I have written down a simple function that determines if str1 is a prefix of str2. It's a very simple function, that looks like this (in JS):
function isPrefix(str1, str2) // determine if str1 is a prefix of a candidate string
{
if(str2.length < str1.length) // candidate string can't be smaller than prefix string
return false;
var i = 0;
while(str1.charAt(i) == str2.charAt(i) && i <= str1.length)
i++;
if(i < str1.length) // i terminated => str 1 is smaller than str 2
return false;
return true;
}
As you can see, it loops through the entire length of the prefix string to gauge if it is a prefix of the candidate string. This means it's complexity is O(N), which isn't bad but this becomes a problem when I have a huge data set to consider looping through to determine which strings have the prefix string as a part of the prefix. This makes the complexity multiple like O(M*N) where M is the total number of strings in a given data set. Not good.
I explored the Internet a bit to determine that the best answer would be a Patricia/Radix trie. Where strings are stored as prefixes. Even then, when I attempt to insert/look-up a string, there will be a considerable overhead in string matching if I use the aforementioned prefix gauging function.

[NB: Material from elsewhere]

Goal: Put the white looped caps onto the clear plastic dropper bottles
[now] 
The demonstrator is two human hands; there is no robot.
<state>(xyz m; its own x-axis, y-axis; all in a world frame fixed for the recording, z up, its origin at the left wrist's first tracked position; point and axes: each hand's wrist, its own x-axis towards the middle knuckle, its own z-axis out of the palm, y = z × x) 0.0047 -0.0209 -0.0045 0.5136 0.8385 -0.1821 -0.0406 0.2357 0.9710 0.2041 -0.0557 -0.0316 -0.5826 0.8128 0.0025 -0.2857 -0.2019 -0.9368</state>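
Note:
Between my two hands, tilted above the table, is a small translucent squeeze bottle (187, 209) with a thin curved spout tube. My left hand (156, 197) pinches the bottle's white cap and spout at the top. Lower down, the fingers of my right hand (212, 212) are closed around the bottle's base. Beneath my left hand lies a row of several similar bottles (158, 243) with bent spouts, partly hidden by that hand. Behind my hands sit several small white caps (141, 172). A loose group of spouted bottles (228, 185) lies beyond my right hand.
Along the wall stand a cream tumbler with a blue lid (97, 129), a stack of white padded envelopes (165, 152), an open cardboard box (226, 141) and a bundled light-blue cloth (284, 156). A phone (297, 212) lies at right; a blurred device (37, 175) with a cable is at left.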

Say I had a prefix string 'rom' and a set of candidate words
var dataset =["random","rapid","romance","romania","rome","rose"];
that would like this in a radix trie :
r
/ \
a o
/ \ / \
ndom pid se m
/ \
an e
/ \
ia ce
This means, for every node, I will be using the prefix match function, to determine which node has a value that matches the prefix string at the index. Somehow, this solution still seems arduous and does not sit too well with me. Is there something better or anyway I can improve the core prefix matching function ?